## WHAT IS BEING ASKED:
Every line from the one containing "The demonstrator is" down to the last line of the listing below should be restated exactly, and nothing else.

## GIVEN INFORMATION:
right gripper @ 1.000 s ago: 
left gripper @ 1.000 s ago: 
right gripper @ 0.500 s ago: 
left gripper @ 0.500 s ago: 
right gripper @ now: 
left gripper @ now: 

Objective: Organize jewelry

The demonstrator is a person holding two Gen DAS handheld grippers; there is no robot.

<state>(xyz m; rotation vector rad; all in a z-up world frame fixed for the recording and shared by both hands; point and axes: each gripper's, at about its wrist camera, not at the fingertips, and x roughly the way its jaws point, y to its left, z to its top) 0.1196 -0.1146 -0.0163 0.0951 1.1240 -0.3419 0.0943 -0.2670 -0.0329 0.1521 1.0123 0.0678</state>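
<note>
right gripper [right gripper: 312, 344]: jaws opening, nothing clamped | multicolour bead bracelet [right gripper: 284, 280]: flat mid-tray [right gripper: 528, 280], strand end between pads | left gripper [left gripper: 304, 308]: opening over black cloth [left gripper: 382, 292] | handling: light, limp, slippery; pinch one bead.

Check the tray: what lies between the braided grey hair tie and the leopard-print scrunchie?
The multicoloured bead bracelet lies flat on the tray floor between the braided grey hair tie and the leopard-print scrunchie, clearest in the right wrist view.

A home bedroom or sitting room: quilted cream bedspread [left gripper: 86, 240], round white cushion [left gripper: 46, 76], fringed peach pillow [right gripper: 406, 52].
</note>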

## ANSWER:
The demonstrator is a person holding two Gen DAS handheld grippers; there is no robot.

<state>(xyz m; rotation vector rad; all in a z-up world frame fixed for the recording and shared by both hands; point and axes: each gripper's, at about its wrist camera, not at the fingertips, and x roughly the way its jaws point, y to its left, z to its top) 0.1196 -0.1146 -0.0163 0.0951 1.1240 -0.3419 0.0943 -0.2670 -0.0329 0.1521 1.0123 0.0678</state>
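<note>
right gripper [right gripper: 312, 344]: jaws opening, nothing clamped | multicolour bead bracelet [right gripper: 284, 280]: flat mid-tray [right gripper: 528, 280], strand end between pads | left gripper [left gripper: 304, 308]: opening over black cloth [left gripper: 382, 292] | handling: light, limp, slippery; pinch one bead.

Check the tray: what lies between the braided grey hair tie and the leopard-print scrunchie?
The multicoloured bead bracelet lies flat on the tray floor between the braided grey hair tie and the leopard-print scrunchie, clearest in the right wrist view.

A home bedroom or sitting room: quilted cream bedspread [left gripper: 86, 240], round white cushion [left gripper: 46, 76], fringed peach pillow [right gripper: 406, 52].
</note>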

Work on the answer has been completed.